» What is required
In the records that follow, find the line with "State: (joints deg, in"; from there, retype every line exactly through the line with "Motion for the", which also belongs to the answer.

» Available data

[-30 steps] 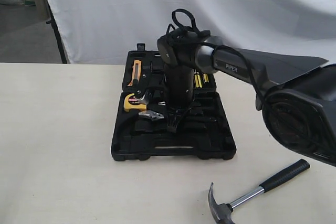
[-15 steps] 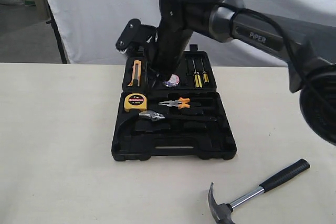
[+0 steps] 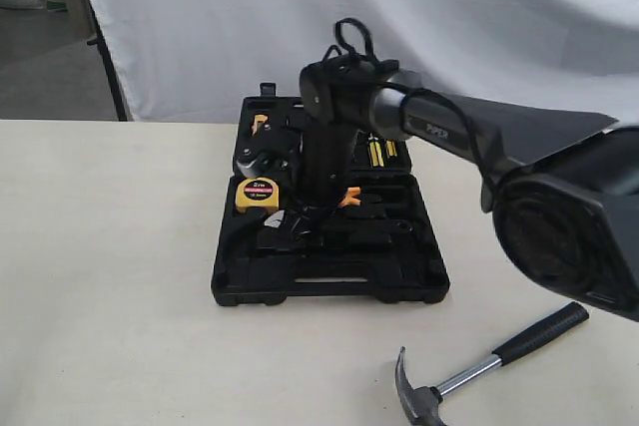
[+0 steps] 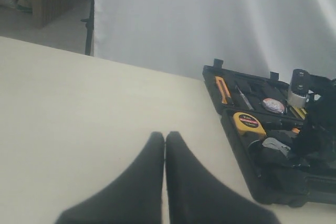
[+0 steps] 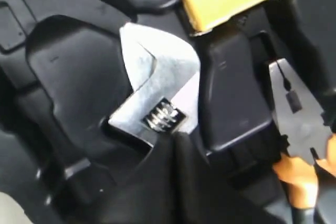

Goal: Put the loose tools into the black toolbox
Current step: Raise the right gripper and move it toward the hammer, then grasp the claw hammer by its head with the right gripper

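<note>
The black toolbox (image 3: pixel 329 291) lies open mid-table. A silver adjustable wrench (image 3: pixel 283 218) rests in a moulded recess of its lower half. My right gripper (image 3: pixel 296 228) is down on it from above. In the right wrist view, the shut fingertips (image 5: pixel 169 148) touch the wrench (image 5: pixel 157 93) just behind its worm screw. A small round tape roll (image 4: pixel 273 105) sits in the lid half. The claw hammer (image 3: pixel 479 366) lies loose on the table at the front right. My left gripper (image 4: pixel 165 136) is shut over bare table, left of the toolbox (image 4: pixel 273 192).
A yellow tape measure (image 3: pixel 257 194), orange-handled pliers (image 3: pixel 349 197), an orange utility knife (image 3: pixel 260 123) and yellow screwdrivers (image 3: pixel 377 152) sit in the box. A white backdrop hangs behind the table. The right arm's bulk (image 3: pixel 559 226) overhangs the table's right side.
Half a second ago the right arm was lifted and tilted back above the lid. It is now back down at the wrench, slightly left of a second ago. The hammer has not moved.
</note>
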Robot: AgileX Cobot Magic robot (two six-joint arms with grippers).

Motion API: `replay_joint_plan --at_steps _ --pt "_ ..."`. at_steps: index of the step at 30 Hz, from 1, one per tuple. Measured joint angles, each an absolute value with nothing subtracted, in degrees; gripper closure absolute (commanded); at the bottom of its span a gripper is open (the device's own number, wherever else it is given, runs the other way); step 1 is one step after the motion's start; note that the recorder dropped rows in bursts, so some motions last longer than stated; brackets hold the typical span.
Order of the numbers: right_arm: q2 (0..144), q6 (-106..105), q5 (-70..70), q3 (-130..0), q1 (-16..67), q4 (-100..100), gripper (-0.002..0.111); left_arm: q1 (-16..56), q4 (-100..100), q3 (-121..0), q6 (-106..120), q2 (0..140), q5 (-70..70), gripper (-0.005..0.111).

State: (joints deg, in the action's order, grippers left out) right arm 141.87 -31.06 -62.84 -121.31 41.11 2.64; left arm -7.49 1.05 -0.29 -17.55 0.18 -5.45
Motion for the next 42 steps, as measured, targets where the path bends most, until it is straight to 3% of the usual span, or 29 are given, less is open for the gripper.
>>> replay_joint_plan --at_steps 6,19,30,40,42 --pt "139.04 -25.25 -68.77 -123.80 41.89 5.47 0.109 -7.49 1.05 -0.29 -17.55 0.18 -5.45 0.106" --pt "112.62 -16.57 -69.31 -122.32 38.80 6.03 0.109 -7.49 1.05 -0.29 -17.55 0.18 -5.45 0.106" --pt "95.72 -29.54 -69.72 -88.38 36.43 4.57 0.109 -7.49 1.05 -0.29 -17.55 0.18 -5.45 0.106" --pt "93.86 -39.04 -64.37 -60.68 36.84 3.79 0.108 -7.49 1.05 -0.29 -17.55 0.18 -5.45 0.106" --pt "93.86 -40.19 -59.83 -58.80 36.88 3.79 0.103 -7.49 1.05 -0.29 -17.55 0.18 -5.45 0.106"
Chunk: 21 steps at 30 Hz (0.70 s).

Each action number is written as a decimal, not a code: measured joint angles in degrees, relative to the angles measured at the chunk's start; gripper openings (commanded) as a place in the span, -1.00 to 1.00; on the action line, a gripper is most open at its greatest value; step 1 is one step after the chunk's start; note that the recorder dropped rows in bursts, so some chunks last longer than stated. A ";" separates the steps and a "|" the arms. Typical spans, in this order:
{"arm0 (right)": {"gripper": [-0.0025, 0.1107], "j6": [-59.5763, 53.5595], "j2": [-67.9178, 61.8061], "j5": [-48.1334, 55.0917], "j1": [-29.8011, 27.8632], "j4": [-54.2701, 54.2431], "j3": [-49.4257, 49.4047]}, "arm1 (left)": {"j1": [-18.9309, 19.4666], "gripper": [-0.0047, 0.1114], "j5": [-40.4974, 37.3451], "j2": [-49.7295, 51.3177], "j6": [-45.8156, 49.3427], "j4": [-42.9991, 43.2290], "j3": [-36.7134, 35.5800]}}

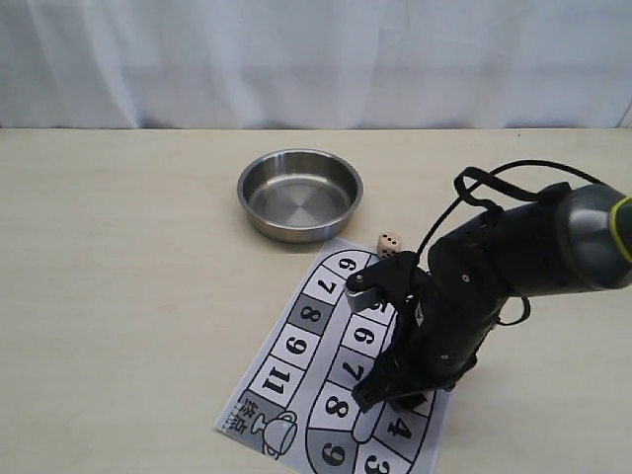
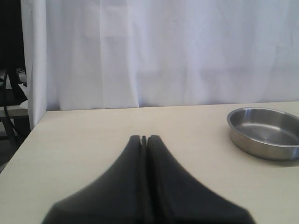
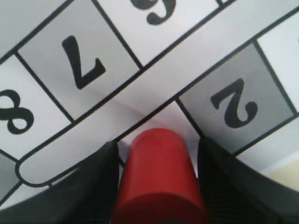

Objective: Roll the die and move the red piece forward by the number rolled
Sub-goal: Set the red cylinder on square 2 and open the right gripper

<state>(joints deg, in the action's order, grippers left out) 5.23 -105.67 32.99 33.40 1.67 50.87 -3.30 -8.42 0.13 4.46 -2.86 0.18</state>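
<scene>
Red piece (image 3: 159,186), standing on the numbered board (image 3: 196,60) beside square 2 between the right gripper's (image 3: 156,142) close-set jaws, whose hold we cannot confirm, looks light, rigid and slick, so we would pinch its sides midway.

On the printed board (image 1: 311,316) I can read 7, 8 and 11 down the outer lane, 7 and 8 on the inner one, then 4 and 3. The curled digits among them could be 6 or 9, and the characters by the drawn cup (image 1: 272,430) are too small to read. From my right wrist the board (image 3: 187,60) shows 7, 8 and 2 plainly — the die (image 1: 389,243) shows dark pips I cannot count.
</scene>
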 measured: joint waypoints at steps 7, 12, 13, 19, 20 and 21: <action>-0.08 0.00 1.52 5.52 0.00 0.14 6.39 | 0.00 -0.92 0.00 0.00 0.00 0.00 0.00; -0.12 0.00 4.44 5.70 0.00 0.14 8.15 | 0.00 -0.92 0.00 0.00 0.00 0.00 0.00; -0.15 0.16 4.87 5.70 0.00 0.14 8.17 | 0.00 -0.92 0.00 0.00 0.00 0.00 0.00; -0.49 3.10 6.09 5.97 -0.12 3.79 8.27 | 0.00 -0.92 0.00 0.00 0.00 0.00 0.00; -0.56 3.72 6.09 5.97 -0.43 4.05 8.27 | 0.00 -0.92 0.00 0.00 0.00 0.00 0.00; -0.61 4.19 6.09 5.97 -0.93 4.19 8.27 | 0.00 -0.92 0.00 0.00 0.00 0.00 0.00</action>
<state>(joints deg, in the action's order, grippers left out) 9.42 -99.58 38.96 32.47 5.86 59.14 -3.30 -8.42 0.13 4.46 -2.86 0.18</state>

» Answer
State: (joints deg, in the action's order, grippers left out) right arm 141.87 -31.06 -62.84 -121.31 41.11 2.64; left arm -7.49 1.05 -0.29 -17.55 0.18 -5.45
Motion for the next 42 steps, as measured, targets where the path bends most, until it is straight to 3% of the usual span, or 29 are given, less is open for the gripper.

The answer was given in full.